Key Info Wins Award for IBM i Video
April 25, 2012 Alex Woodie
Key Information Solutions has won an award from IBM for a video about how it helped recycling company Recology implement an IBM i application that helps it achieve its mission of reducing waste in San Francisco.
Recology has contracts with the City by the Bay to collect recyclable materials from homes and businesses. Every week day, fleets of Recology trucks span out across the hilly town, picking up used bottles, cans, paper, and vegetable material and food scraps. The trucks haul the materials back to Recology’s sorting plant, where it is turned back into 16 different raw materials that are sold as commodities and reused.
Key Info, which is based in Southern California, helped Recology implement a Power Systems infrastructure to automate various tasks at the employee-owned company. In the video, Recology IT director Mike McLaughlin says: “We use the IBM iSeries to provide customer service, routing, dispatching, support, and billing.”

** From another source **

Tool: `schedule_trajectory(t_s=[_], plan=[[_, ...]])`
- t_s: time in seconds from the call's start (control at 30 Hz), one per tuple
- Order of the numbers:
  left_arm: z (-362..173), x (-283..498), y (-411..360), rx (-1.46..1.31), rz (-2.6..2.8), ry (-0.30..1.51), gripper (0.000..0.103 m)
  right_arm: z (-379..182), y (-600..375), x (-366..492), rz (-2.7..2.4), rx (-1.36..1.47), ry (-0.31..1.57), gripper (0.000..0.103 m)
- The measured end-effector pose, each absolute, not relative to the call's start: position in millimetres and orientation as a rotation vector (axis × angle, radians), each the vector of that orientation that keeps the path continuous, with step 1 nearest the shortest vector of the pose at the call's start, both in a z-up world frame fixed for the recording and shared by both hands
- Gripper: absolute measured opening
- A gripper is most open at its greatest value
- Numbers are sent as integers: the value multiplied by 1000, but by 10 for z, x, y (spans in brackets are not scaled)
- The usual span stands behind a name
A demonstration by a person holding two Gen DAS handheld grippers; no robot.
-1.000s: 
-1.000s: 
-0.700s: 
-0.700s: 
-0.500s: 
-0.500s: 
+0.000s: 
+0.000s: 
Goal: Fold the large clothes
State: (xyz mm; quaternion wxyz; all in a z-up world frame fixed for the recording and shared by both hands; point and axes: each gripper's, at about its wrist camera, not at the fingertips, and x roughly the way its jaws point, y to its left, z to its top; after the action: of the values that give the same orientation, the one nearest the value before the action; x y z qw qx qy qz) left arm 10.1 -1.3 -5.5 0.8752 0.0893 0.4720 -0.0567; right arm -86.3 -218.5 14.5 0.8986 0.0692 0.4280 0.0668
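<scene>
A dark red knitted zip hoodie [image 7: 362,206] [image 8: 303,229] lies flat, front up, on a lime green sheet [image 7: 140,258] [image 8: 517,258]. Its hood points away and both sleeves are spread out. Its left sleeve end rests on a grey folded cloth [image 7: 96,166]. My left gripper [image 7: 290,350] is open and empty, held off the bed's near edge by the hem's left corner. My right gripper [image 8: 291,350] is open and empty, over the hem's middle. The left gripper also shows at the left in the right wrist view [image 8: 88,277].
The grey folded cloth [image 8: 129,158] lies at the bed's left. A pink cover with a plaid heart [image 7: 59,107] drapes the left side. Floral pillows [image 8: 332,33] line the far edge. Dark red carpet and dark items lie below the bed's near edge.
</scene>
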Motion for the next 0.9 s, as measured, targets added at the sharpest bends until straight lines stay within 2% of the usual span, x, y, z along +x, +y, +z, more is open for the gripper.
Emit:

There’s a very strong “green” factor at play with the Recology implementation. “We’re working with IBM to reduce our environmental footprint, to manage the equipment, to manage our data systems. It’s all about being smart, and protecting the environment,” Robert Reed, Recology evangelist, says in the video. “We like to say ‘Life’s a mess and we sort it out.'”
Here are some key stats: Reed says that in the 10 years that Recology has worked in the city, it has recycled 1.2 million tons of paper and cardboard, which is the equivalent of 20 million trees. Reed is equally proud of the composting operation at Recology. If every city in the United States had the same composting program, it could offset 20 percent of the country’s carbon emissions.
Key submitted the two-minute video to IBM, which was holding a contest for business partners to showcase their implementations in the areas of cloud computing, security, virtualization, CRM, or analytics. The video by Key Info was rated the best of all entries.
This article was corrected. Recology has recycled 1.2 million tons of paper and cardboard in the last 10 years, not 1.2 billion. IT Jungle regrets the error.